_Data provided_.
--

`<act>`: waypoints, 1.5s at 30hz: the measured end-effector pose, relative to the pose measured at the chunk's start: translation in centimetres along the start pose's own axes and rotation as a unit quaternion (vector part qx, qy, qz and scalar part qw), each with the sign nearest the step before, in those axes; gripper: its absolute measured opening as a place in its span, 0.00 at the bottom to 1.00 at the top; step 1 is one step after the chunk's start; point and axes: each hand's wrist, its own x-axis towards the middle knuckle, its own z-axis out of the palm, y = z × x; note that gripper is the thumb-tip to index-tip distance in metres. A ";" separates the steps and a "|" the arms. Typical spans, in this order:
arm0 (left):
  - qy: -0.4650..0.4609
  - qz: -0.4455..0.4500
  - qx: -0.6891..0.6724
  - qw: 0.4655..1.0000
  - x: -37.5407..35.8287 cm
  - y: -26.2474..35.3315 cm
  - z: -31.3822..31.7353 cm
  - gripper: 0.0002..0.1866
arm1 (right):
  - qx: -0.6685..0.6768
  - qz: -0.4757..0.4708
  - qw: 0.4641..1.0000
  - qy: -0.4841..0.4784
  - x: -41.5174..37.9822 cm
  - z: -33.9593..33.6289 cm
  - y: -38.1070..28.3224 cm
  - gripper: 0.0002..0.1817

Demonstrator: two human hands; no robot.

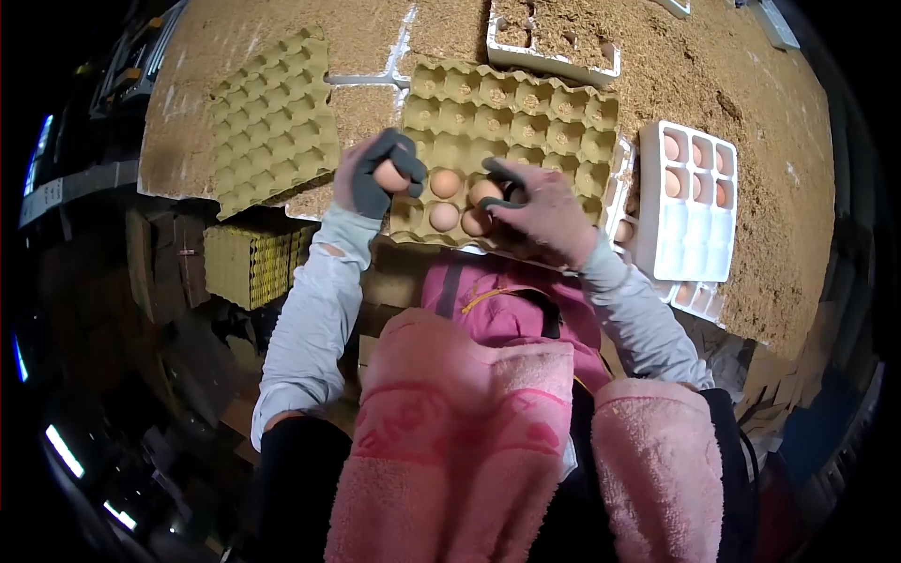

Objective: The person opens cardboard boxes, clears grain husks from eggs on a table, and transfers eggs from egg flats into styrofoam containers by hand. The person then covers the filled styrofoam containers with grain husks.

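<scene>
My left hand (374,178), in a grey-palmed glove, is closed around a brown egg (390,176) at the left edge of a yellow-green egg tray (450,147). My right hand (546,212), gloved the same way, reaches over the tray's front right part. Its thumb and fingers curl around another egg (484,193) right at the tray's cups. Beside that hand sits an egg (476,222) in a front cup, partly covered by the thumb. Two further eggs, one brown (446,183) and one paler (444,217), rest in cups between my hands.
A second egg tray (272,122) lies left, with stacked trays (246,267) below the table edge. To the right stands a white foam tray (687,255) with several eggs in its far cells. Another white foam tray (554,64) is at the back. Brown shavings (770,178) cover the table.
</scene>
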 end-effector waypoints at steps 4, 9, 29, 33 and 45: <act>-0.114 0.287 0.714 0.628 2.2 -1.5 2.5 0.32 | 0.430 0.113 0.890 -0.099 -0.7 -3.6 -0.3 0.27; -0.163 0.226 0.752 0.597 3.2 -2.1 2.6 0.28 | -0.365 -0.001 0.929 -0.059 -0.3 4.8 -2.2 0.15; -0.118 0.122 0.744 0.647 -3.1 2.5 8.3 0.30 | -0.318 0.312 0.869 0.213 -24.1 -14.9 9.9 0.30; -0.277 0.268 0.510 0.769 -3.4 6.8 18.5 0.29 | -0.237 0.229 0.891 0.311 -21.8 -18.2 9.7 0.25; -0.385 0.286 0.543 0.689 7.4 0.3 35.7 0.22 | -0.103 0.160 0.849 0.494 -22.1 -19.4 15.4 0.22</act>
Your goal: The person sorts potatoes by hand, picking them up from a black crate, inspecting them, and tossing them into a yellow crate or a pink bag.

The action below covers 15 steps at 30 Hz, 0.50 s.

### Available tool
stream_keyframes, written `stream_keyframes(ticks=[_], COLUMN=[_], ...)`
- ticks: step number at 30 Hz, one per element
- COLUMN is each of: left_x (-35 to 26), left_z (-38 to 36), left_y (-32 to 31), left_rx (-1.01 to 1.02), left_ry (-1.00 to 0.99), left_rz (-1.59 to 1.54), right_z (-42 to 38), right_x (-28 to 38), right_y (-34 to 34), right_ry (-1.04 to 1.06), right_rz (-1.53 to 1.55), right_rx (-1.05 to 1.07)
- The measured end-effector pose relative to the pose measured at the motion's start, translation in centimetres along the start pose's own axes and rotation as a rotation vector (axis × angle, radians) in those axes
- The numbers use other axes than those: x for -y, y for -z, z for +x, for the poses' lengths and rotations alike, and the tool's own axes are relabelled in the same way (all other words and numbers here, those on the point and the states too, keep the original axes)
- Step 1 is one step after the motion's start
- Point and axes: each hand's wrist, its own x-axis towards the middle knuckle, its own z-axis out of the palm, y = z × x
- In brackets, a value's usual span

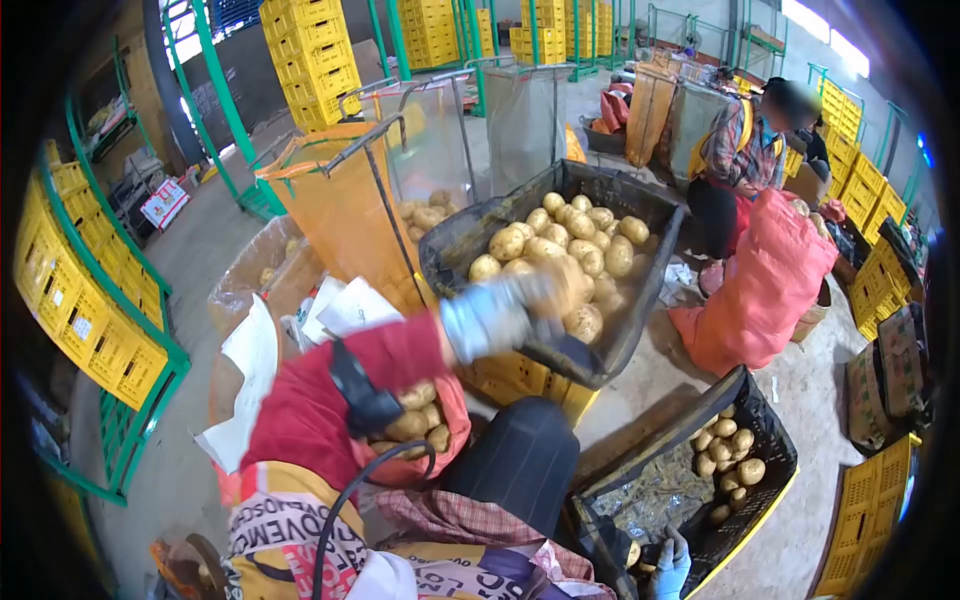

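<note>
I observe the left hand, gloved and motion-blurred, reaching into the far black crate of potatoes; its fingers appear curled round one potato, though blur prevents certainty. The right hand rests at the near black crate, fingers partly curled on its rim, holding nothing I can make out. Risk: a loose grasp could drop the potato short of the red mesh sack at the lap, bruising it. The heaped pile may also roll once disturbed.

Upside-down letters "OVEMOS" on printed apron, other lettering too blurred
</note>
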Motion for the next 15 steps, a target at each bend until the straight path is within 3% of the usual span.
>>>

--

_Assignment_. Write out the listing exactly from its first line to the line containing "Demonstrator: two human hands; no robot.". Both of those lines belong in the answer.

_Reply_.
`<act>`: waypoints, 1.5s at 30hz: the measured end-effector pose, relative to the pose measured at the chunk's start: translation in centimetres along the start pose's own axes and rotation as a unit quaternion (vector part qx, qy, qz and scalar part qw), each with the sign nearest the step before, in those axes; gripper: its absolute measured opening as a place in its span, 0.00 at the bottom to 1.00 at the top; step 1 is one step after the chunk's start; point and axes: each hand's wrist, its own x-axis towards the middle knuckle, its own z-axis out of the palm, y = z × x; note that gripper is the thumb-tip to index-tip distance in metres. A ";" separates the steps and a "|" the arms. Typical spans, in this order:
arm0 (left):
  - qy: -0.4650..0.4609
  - qz: -0.4455..0.4500
  - qx: -0.6891..0.6724
  - qw: 0.4655..1.0000
  - x: -37.5407..35.8287 cm
  - y: -26.2474..35.3315 cm
  - z: -31.3822..31.7353 cm
  - gripper: 0.0002..0.1866
arm1 (right):
  - qx: -0.6685..0.6768
  - qz: -0.4757..0.4708
  - qw: 0.4641..1.0000
  - qy: -0.4841..0.4784
  - x: -41.5174..37.9822 cm
  - z: -33.9593..33.6289 cm
  - y: -38.1070..28.3224 cm
  - gripper: 0.0002..0.1817

Demonstrator: two human hands; no robot.

The answer has been given, and the exercise is done.